Initially, the right to this franchise was upheld, but with the substantial support for segregation based policies from the incorporated northern regions, these rights were gradually reduced via acts of parliament. This had a significant effect on the support for more liberal politics, such as the United Party, which drew large support from coloured people in the Cape. As a result, in 1948 the National Party won the national elections while campaigning on the platform of apartheid, being enable to draw on conservative white voters in the more densely populated north.

=== Apartheid years ===
In the subsequent apartheid years, the people of the Cape Province continued with their liberal traditions. In 1951, whilst in opposition to the National Party led government's move to finally strike all coloureds off the voters roll, the torch commando led many large scale protests in the Cape against those policies, with torch lit marches in Cape Town that drew up to 75,000 protesters. Within parliament, opposition towards apartheid was led under the leadership of the Progressive Party, where the majority of their support was drawn from the Cape Province.

As negotiations to end apartheid began, renewed calls to form a decentralised federal state came from the Democratic Party (successor to the Progressive Party) and the Freedom Front amongst others. In the end via CODESA accords, the National Party (NP) and African National Congress (ANC) agreed upon a partially-devolved unitary state instead.

=== Post-apartheid ===
With the fall of Apartheid and the implementation of a new constitution, the Cape Province and other provinces were divided into new provinces: The Western Cape, Eastern Cape, Northern Cape and a portion of the North West.

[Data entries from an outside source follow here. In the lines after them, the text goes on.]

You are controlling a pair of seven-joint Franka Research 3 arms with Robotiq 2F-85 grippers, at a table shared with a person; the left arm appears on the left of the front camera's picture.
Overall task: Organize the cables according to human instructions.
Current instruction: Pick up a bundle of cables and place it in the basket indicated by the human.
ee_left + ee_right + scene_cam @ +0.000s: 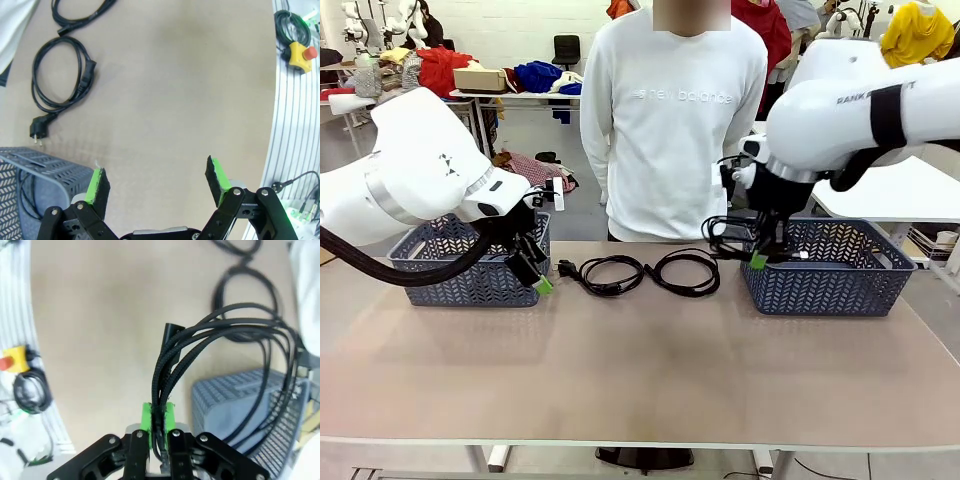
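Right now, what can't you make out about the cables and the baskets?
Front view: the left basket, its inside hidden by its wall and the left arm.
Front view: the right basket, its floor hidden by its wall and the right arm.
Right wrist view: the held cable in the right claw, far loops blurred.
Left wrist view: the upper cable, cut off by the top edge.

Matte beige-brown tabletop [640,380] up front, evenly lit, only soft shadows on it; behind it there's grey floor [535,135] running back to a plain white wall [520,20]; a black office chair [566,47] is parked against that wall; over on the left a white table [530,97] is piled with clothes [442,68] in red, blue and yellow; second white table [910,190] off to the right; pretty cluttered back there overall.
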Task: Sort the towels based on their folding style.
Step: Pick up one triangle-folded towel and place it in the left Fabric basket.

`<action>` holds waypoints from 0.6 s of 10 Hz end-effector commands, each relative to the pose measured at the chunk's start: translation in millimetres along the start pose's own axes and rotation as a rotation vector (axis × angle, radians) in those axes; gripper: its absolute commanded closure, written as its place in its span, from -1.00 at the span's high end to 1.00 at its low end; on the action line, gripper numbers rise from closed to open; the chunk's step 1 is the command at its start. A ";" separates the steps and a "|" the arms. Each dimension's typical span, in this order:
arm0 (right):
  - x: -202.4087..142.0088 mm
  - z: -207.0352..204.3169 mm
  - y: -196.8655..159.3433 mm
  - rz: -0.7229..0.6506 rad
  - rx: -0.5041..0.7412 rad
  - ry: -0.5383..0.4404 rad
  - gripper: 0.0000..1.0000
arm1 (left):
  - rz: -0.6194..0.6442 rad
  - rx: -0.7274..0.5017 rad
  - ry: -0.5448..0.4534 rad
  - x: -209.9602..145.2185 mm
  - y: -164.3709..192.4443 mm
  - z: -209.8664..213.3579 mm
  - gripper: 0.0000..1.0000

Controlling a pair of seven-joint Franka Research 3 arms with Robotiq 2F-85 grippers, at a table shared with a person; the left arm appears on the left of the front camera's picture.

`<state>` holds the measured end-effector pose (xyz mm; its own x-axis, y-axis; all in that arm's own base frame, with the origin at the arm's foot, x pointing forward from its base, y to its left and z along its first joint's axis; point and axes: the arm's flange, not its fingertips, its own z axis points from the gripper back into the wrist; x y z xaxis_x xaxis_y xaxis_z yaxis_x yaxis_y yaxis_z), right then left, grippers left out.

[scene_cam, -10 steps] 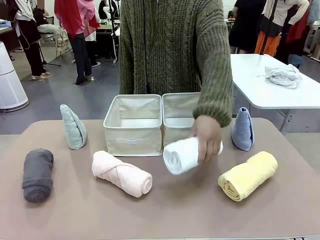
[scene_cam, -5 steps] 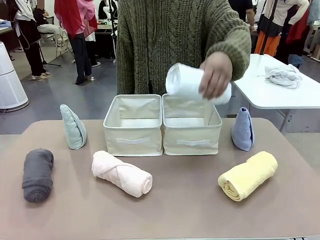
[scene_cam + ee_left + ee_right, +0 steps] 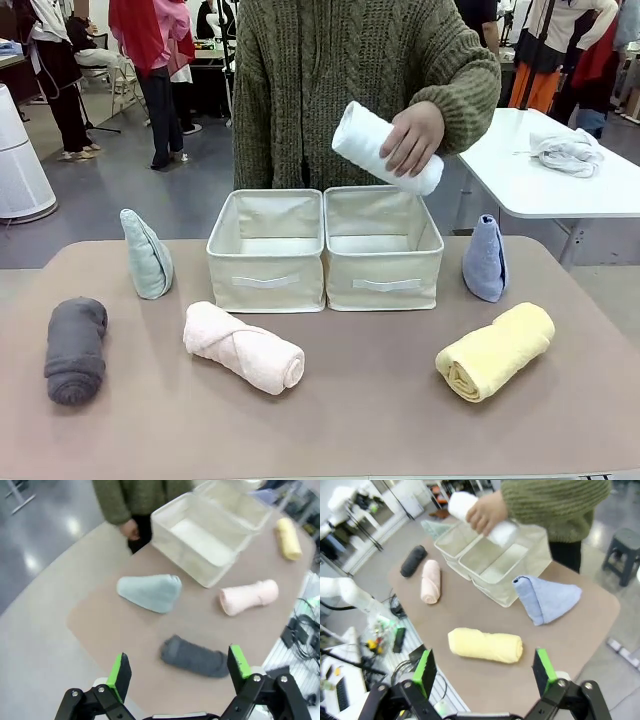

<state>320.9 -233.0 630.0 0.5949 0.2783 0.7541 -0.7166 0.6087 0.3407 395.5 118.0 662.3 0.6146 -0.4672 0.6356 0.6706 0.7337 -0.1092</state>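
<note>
Front view: the person's hand (image 3: pixel 412 138) grips the white roll (image 3: pixel 362 140), held tilted in the air above the right box (image 3: pixel 383 285). The left box (image 3: pixel 265 290) touches it, and both sit near the far edge of the tabletop (image 3: pixel 370 410). We note the blue cone (image 3: pixel 486 260) beside the right box and the green cone (image 3: pixel 146 254) beside the left one. The pink roll (image 3: pixel 245 347) lies mid-table, the yellow roll (image 3: pixel 497 351) toward the right edge, the dark grey roll (image 3: pixel 75 350) toward the left edge. Wrist views: the left gripper (image 3: pixel 180 669) and the right gripper (image 3: pixel 485 666) are spread wide, holding nothing.
</note>
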 end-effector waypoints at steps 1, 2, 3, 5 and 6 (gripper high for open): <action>-1.7 0.1 -1.7 0.013 0.009 -0.006 1.00 | 0.128 0.176 0.419 73.6 -33.8 -67.4 1.00; -1.7 0.1 -1.7 0.013 0.009 -0.006 1.00 | 0.160 0.292 0.523 97.4 -48.9 -101.1 1.00; -1.7 0.1 -1.7 0.013 0.009 -0.006 1.00 | 0.217 0.367 0.630 109.1 -63.1 -131.9 1.00; -1.7 0.1 -1.7 0.013 0.009 -0.006 1.00 | 0.299 0.403 0.719 132.2 -70.3 -176.3 1.00; -1.7 0.1 -1.7 0.013 0.009 -0.006 1.00 | 0.339 0.398 0.728 129.0 -70.6 -180.5 1.00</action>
<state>321.6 -233.2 629.1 0.5979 0.2792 0.7514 -0.7153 0.6088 0.3429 491.7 -81.7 586.9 0.9430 -0.3320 0.0234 0.3155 0.9142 0.2544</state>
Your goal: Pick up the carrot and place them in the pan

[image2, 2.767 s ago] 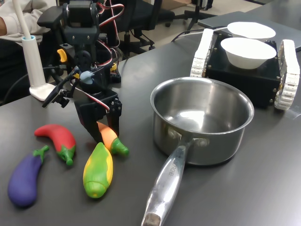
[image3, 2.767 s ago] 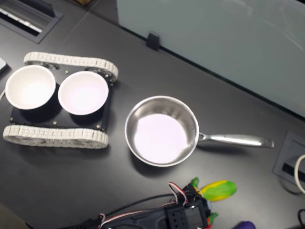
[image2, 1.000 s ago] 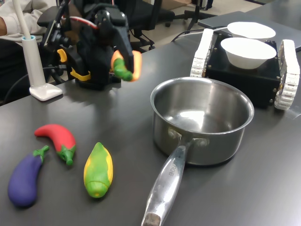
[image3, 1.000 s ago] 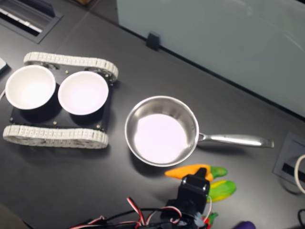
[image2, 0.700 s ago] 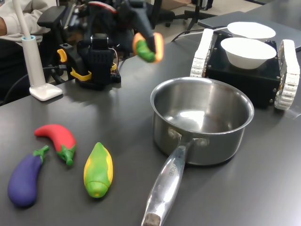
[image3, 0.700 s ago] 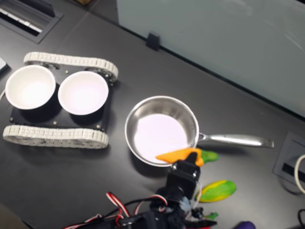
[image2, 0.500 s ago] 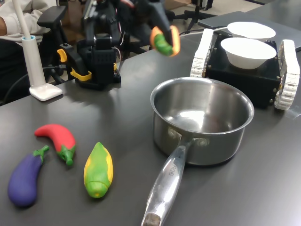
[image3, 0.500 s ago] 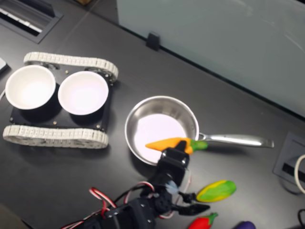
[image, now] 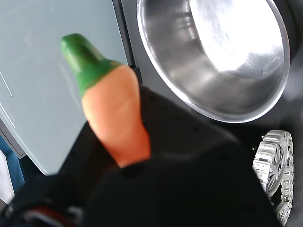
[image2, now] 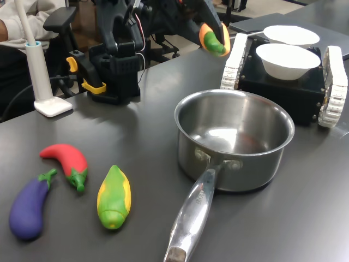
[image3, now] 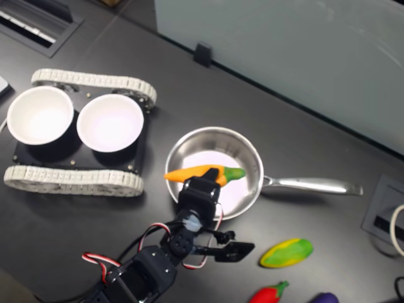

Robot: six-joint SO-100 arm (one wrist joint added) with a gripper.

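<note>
carried further since earlier frame: carrot (image3: 203, 173) now high over pan (image3: 247, 156) in second exterior view. gripper (image2: 210, 30) clamped on carrot. lower before letting go, release over centre.

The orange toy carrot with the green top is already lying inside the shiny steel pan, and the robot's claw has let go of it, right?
Not quite. The orange toy carrot with the green top is over the shiny steel pan, but the gripper is shut on it; the first exterior view shows it held high, and the pan is empty.
</note>
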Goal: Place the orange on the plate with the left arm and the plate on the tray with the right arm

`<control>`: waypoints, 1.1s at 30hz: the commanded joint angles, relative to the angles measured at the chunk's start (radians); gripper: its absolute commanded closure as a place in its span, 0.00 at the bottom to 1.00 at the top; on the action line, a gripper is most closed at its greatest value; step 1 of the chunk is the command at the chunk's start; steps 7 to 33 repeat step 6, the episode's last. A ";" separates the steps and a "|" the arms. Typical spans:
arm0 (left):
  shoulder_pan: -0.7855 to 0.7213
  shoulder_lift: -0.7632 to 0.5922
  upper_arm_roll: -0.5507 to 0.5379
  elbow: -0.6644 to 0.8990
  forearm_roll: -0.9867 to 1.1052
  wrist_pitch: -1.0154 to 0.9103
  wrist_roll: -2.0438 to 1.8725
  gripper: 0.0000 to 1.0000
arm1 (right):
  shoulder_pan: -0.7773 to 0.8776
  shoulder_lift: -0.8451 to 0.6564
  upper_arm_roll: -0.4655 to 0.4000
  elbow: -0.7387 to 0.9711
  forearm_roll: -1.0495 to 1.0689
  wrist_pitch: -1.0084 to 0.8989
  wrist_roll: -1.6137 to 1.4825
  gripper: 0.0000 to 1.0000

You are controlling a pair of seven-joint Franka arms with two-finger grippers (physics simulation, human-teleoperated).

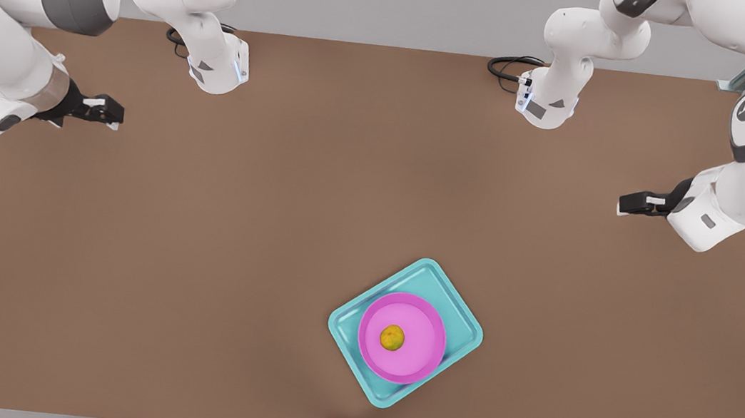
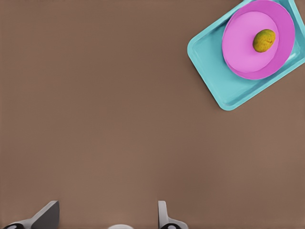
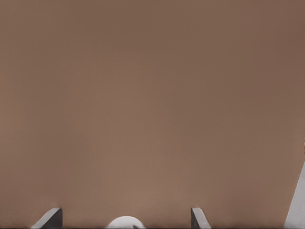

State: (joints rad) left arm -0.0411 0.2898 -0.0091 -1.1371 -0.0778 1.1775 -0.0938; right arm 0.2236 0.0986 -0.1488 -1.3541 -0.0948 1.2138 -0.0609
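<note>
While the orange (image 1: 392, 337) sits mid-plate (image 1: 413, 362) | plate on tray (image 1: 454, 324), tray's long axis diagonal on desk (image 1: 194, 250) | my left end effector (image 2: 107, 214) and right end effector (image 3: 126, 217) wide, empty, well apart from it.

My left gripper (image 1: 113, 111) sits at about ten o'clock in the front view. Its tip points toward three o'clock, and the wrist and forearm run back toward nine o'clock. Its fingers (image 2: 50, 212) are spread wide apart and hold nothing.

My right gripper (image 1: 621, 204) sits at about two o'clock in the front view, with its tip pointing toward nine o'clock and the wrist behind it toward three o'clock. Its fingers (image 3: 196, 215) are also parted, with nothing between them.

Both arms are bent at the elbow and wait, raised and well apart from each other.
</note>
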 commanded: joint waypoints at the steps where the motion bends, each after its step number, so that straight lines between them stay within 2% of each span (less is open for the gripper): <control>1: 0.000 -0.001 0.000 0.000 0.000 -0.004 -0.009 0.00 | -0.020 0.004 0.000 -0.023 -0.017 0.009 -0.132 0.00; 33: 0.000 -0.001 0.000 0.000 0.000 -0.004 -0.009 0.00 | -0.020 0.013 -0.002 -0.022 -0.017 0.009 -0.129 0.00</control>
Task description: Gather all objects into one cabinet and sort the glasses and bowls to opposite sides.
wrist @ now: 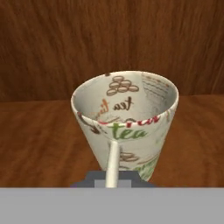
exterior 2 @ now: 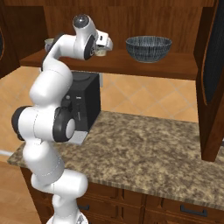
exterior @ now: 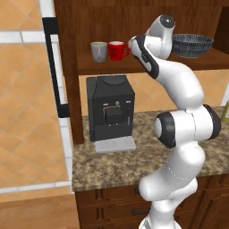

During the 1994 election, the Western Cape was one of the only provinces who didn't vote for the ANC, instead opting to vote for the now reformed and non-racial New National Party. Throughout the following years, the ANC never managed to attain an outright majority in the Western Cape, only forming a provincial government once from 2004 to 2009 during a period of strong economic growth. As economic growth stagnated alongside a rise in political scandals, such as the Arms Deal & HIV denialism, the Western Cape voted for the Democratic Alliance in 2009 who have been in office ever since.

==== Growth ====

The most widely used flag of the Cape Independence movement.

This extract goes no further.